▸ Problem statement: Nothing but the lines below from the first through the one with "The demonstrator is" should appear, printed exactly; please leave pictures out.

▸ Listed records:

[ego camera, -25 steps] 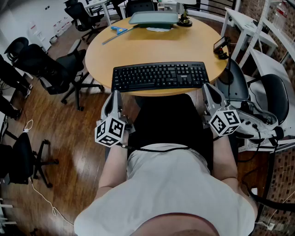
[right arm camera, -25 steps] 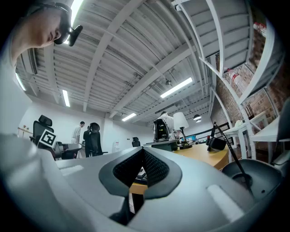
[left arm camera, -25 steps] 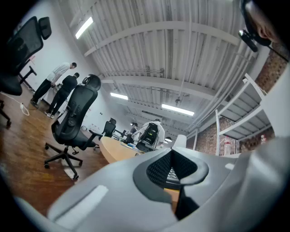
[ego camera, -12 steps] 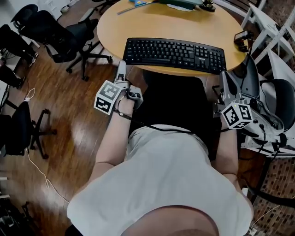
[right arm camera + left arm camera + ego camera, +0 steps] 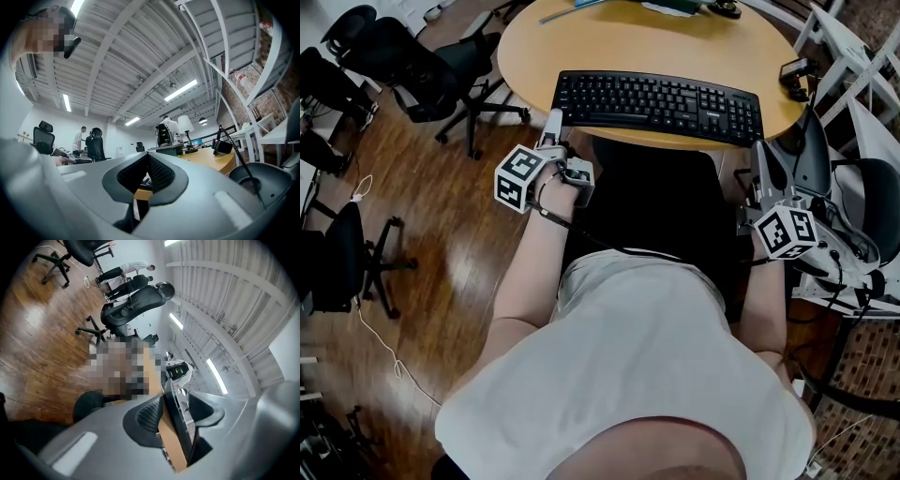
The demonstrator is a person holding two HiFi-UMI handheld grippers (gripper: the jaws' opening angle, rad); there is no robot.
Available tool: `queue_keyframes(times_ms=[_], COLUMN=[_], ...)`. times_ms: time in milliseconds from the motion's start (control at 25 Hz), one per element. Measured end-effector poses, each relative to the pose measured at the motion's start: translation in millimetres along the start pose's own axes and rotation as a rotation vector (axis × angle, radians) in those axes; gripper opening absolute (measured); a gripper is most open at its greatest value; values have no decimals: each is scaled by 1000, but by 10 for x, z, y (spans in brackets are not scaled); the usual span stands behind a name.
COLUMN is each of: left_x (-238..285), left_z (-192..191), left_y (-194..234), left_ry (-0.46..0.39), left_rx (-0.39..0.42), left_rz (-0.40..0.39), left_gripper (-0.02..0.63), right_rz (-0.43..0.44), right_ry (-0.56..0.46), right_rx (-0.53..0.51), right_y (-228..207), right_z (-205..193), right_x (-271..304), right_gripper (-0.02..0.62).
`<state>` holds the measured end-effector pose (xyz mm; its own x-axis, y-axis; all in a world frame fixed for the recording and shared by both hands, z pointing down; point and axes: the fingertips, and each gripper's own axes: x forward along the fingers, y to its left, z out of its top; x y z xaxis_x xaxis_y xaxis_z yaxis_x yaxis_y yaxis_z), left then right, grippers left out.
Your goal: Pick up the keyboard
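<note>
Roll had just turned our left gripper (image 5: 553,124), and its parted jaws now straddled the table (image 5: 581,47) edge and the black keyboard (image 5: 661,97) corner directly ahead, not yet clamped. Our right gripper (image 5: 760,152), closed and empty, waited short of the keyboard's other end.

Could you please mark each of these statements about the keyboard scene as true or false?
1. The keyboard lies on the round wooden table. True.
2. The right gripper has its jaws wide apart. False: they are together, with nothing between them.
3. The left gripper has its jaws apart, with the table's edge and the keyboard's end between them. True.
4. The keyboard has been lifted clear of the table. False: it lies flat on the tabletop, near the edge closest to the person.
</note>
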<state>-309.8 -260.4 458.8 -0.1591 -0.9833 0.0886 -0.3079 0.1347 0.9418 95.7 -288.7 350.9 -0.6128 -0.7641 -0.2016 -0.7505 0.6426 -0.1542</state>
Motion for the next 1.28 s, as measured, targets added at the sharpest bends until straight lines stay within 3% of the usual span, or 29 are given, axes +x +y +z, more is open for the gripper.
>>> queue_keyframes(times_ms=[240, 280, 440, 680, 1280], left_x=[69, 80, 91, -41, -185], left_z=[-72, -88, -118, -180, -138], left_y=[17, 27, 25, 34, 56], left_ry=[26, 30, 34, 54, 46], left_rx=[-22, -35, -107, -142, -164], left_rz=[30, 29, -5, -26, -39], left_gripper=[161, 136, 104, 90, 89], right_rz=[-6, -8, -12, -14, -56], right_ry=[2, 1, 0, 4, -7], right_rx=[6, 6, 8, 11, 23], right_y=[-25, -30, -32, -25, -163], right_z=[14, 17, 31, 1, 3], right_x=[-1, -3, -3, -6, -17], right_gripper=[3, 3, 3, 3, 3])
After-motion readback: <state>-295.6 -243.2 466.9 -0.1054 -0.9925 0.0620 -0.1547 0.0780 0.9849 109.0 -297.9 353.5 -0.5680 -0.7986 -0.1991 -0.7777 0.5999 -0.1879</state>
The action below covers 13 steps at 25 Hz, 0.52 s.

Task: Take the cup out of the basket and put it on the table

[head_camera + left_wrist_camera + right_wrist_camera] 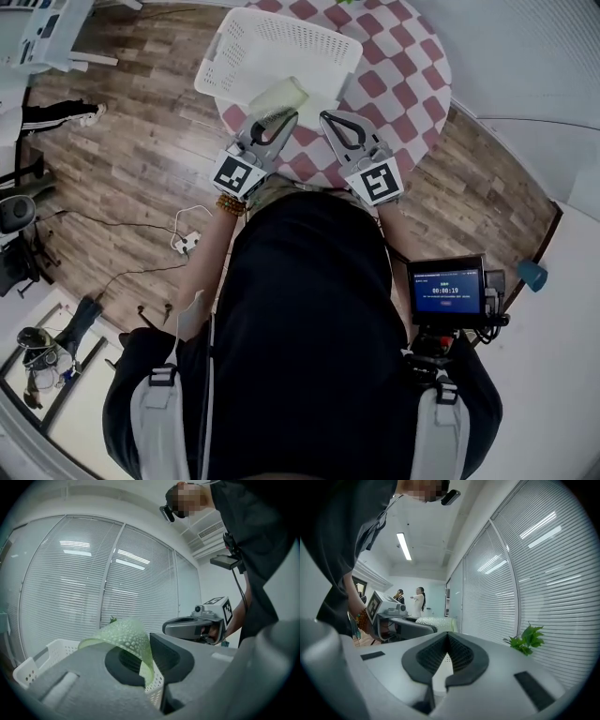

▸ Task answer:
[ego camera, -25 steps] 
[right arm camera, -25 steps] 
[left arm camera, -25 steps] 
[ego camera, -12 steps] 
[right arm camera + left arm camera + ego camera, +0 steps] 
The demonstrator is a person holding two HiFi-UMI handheld grippers (gripper: the jaws' opening angle, rad); there is no robot.

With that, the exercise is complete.